Overview
The following are Codecvt based facets to convert Unicode based formats with each other. For example, conversion from UTF-8 to UCS-2, UTF-16 and UTF-32. Also reverse.
Details
codecvt_mode
This is a bitmask based enum defined as below:
enum codecvt_mode { consume_header = 4, generate_header = 2, little_endian = 1}.
Note that 0 is also a valid value that represents the absence of all flags.

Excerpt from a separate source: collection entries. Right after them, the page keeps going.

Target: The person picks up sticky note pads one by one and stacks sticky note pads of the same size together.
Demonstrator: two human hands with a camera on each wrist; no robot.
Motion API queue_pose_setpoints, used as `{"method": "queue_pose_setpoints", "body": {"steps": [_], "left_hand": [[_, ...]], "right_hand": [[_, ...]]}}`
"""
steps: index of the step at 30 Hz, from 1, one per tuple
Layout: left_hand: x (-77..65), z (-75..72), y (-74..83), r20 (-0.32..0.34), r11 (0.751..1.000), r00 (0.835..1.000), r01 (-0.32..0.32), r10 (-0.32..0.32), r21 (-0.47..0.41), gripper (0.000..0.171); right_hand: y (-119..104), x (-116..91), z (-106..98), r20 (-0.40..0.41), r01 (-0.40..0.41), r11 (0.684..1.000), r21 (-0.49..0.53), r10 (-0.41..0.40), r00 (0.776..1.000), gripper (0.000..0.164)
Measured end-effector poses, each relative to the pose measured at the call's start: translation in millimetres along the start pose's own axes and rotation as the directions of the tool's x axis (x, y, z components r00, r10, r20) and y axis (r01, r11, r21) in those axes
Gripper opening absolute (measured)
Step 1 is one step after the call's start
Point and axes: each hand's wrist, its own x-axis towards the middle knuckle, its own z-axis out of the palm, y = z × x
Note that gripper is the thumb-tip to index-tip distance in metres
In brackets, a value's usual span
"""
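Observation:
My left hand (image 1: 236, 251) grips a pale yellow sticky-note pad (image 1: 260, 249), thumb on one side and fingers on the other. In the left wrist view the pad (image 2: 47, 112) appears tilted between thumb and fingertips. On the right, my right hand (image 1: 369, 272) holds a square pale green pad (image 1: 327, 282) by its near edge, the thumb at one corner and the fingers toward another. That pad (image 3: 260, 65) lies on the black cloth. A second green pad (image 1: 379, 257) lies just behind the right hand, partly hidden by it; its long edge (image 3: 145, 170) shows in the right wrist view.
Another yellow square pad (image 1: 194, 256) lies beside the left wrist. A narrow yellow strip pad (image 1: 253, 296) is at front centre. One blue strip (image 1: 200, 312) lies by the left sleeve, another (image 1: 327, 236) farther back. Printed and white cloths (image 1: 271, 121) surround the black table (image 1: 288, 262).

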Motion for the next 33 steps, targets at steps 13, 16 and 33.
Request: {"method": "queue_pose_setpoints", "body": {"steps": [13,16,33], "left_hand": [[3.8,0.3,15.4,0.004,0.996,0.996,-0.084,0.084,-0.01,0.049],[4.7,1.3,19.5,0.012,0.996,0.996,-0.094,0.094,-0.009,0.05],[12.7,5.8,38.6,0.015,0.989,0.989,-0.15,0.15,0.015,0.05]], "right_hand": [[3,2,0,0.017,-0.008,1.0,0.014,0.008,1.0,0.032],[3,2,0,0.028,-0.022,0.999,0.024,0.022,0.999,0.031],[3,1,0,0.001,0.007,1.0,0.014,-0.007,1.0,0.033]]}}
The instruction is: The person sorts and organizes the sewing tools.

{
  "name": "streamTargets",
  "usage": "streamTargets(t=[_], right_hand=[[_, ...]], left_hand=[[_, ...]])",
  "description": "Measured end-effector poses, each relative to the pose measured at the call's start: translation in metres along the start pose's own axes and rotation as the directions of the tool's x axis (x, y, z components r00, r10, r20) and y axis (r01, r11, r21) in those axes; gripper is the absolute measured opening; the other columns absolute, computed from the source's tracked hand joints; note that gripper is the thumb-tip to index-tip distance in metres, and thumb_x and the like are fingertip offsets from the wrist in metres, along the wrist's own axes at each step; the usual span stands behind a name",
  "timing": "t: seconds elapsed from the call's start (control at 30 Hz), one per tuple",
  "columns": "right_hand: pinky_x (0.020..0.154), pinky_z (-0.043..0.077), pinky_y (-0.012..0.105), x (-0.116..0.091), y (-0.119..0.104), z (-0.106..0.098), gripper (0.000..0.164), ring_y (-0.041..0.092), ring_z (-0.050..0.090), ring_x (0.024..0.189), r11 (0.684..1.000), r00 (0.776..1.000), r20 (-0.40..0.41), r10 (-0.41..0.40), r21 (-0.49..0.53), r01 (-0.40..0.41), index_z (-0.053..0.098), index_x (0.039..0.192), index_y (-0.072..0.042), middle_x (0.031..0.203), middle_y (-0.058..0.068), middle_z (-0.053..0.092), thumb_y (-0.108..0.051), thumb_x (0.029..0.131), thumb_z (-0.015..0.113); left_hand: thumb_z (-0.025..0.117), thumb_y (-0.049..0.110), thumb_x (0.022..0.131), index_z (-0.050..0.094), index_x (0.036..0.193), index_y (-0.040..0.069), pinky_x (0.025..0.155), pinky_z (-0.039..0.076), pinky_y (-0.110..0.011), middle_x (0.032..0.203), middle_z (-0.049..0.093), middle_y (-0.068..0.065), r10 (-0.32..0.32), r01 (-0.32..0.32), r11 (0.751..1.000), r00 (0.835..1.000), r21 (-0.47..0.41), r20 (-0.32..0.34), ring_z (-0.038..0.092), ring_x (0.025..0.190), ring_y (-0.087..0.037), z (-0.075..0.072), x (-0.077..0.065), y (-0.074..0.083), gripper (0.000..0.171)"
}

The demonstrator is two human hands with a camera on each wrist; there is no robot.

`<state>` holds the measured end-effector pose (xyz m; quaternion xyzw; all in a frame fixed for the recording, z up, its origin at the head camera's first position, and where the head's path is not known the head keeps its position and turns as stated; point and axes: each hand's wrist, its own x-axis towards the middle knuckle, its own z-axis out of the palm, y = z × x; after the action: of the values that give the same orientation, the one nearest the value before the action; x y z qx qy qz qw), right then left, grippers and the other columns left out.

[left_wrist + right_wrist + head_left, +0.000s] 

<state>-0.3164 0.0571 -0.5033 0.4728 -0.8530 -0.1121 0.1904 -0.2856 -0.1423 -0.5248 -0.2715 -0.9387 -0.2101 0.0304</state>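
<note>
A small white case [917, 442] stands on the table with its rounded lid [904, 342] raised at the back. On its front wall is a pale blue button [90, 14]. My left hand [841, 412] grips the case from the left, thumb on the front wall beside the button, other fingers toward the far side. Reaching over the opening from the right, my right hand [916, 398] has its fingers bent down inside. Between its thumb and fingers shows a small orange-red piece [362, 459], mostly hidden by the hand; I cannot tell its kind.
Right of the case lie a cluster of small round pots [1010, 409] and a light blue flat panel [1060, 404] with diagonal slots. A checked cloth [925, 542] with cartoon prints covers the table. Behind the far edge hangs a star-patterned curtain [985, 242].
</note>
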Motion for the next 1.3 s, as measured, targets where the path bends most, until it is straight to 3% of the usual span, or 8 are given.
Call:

The facets codecvt_utf8, codecvt_utf16, and codecvt_utf8_utf16 accept an optional value of type codecvt_mode as a template argument, which specifies optional features of the unicode string conversion.
Name | Description |
---|---|
little_endian | Assume the input is in little-endian byte order (applies to UTF-16 input only, the default is big-endian). |
generate_header | Output the BOM at the start of the output sequence. |
consume_header | Consume the BOM, if present at the start of input sequence, and (in case of UTF-16), rely on the byte order it specifies for decoding the rest of the input. |
BOM types
BOM is basically a set of characters present in a UTF stream that determines its nature of origin.
Name | Values |
---|---|
UTF-16 big-endian | 0xfe 0xff |
UTF-16 little-endian | 0xff 0xfe |
UTF-8 | 0xef 0xbb 0xbf |
Example
ofstream{"text.txt"} << "\xef\xbb\xbfಖ್ರಿಷಾ Rao👸"; // read the UTF-8 file, skipping the BOM wifstream fin{"text.txt"}; fin.imbue(locale(fin.getloc(), new codecvt_utf8<wchar_t, 0x10ffff, consume_header>)); istream_iterator<wchar_t, wchar_t> it(fin), end; cout << showbase << hex; //prints:0xc96 0xccd 0xcb0 0xcbf 0xcb7 0xcbe 0x52 0x61 0x6f 0x1f478 0 for_each(it,end, [](wchar_t c){cout << (unsigned long long)c << ' '; }
codecvt_utf8
codecvt_utf8 is a codecvt facet which encapsulates conversion between a UTF-8 encoded byte string and UCS-2 or UCS-4(UTF-32) character string (depending on the type of Elem). This codecvt facet can be used to read and write UTF-8 files, both text and binary.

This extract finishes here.